If you are not particularly happy about Idaho Power’s proposed 8 percent rate hike you might want to attend the Idaho Public Utilities Commission’s workshop Wednesday.
Every June Idaho Power adjusts its rates to include costs of providing reliable electrical service that is not included in its rate structure. This power cost adjustment has often benefited customers since it was started in 1993 when the company made extra money selling surplus power or when there was a high water year that allowed the company to generate more hydroelectricity.
But last year was yet another low water year – a trend that is expected to continue this year. Meanwhile the economy has been slow and the growth in electrical demand both here and elsewhere is down.
That has reduced the price Idaho Power could get for its surplus power just as its generation capacity has grown. Idaho Power built the Langley Gulch Natural Gas Plant and dozens of wind plants across Idaho were added to its system largely against its will by independent developers.
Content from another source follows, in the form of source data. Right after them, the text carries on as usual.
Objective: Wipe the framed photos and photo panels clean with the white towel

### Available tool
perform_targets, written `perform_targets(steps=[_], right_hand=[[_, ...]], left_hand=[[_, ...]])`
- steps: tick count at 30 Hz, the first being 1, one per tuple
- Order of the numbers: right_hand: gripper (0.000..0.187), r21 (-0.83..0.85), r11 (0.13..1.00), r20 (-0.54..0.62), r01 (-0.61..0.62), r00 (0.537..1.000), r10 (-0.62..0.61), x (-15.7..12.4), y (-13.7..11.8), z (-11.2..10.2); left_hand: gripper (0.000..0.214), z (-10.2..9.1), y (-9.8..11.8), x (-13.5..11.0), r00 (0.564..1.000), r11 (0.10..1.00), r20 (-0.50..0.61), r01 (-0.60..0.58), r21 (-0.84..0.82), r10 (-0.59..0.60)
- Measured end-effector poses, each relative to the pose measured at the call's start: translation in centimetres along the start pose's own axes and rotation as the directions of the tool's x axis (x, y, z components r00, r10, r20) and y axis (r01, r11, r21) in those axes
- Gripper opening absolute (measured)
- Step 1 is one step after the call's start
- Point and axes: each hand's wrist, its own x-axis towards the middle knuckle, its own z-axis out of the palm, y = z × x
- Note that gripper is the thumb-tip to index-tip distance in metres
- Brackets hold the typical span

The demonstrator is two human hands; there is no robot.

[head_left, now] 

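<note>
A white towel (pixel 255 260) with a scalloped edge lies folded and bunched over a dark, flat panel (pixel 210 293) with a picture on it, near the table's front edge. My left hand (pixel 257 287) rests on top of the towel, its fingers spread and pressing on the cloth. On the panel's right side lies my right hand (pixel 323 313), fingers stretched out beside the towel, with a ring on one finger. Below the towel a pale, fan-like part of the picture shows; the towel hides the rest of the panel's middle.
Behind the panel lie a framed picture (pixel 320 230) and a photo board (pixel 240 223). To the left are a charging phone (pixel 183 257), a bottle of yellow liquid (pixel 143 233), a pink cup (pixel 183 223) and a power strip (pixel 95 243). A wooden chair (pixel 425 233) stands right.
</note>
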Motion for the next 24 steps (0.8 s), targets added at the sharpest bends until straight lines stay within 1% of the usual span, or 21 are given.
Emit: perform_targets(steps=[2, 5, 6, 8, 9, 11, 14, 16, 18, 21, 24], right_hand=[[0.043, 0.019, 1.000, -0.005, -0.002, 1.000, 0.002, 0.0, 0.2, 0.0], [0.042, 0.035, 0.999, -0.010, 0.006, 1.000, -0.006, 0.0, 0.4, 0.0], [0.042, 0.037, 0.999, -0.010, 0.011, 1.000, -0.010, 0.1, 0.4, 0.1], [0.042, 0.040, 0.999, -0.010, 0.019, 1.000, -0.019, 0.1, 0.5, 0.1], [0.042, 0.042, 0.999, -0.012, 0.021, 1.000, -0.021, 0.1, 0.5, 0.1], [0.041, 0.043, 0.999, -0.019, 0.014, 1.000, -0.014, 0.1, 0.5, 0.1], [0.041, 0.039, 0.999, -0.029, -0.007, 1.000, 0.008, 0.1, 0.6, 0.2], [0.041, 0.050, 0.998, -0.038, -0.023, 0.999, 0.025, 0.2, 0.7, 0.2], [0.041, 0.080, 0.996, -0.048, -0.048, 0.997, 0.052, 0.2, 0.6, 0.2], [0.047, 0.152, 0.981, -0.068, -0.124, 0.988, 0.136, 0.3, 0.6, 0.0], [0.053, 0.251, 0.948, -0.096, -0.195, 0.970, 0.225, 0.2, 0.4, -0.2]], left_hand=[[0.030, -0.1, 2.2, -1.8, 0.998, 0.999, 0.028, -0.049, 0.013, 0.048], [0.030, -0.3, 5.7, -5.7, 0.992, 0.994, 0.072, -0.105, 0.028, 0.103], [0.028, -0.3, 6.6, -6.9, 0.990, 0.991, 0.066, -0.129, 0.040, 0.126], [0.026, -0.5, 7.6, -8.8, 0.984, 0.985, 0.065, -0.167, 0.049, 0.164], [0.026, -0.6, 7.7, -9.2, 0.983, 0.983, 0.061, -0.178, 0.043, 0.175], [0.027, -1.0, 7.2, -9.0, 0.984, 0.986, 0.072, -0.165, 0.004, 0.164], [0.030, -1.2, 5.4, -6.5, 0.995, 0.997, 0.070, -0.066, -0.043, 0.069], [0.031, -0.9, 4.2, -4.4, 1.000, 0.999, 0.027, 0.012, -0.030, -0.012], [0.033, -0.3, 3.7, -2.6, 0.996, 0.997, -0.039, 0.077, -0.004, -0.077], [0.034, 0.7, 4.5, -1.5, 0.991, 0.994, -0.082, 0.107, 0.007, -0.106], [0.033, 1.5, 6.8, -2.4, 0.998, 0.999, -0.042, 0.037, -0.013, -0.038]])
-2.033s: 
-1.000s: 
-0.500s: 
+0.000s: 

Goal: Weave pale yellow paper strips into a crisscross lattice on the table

Both investments may payoff in the long run but for now they are more than the company needed.
Residential customers would pay an additional 8.03 percent for electricity this year — or an extra $7.28 a month for the typical customer. Customers would pay an extra 4.5 percent in 2014. Irrigation farmers would be hit with a 9.65 percent increase this year and would pay 5.7 percent more in 2014.
Hydropower generation from April 1, 2012, through March 31, 2013 was 1.8 million megawatt-hours less than forecasted, a 19 percent reduction. Surplus sales dropped 44 percent. The cost of renewable energy grew by $62 million and is included in the price adjustment for now.
You can learn a lot about how Idaho Power’s costs have risen at the workshop in Boise at the PUC hearing room, 472 W. Washington St, Wednesday at 7 p.m. Company officials and PUC staff will be there to answer questions.
If you missed the Boise meeting on the proposed Gateway Transmission Line Monday you can still participate at the old gym in Kuna; May 8 at the Owyhee County Museum in Murphy; and May 9 at Melba High School, each from 4 to 7 p.m.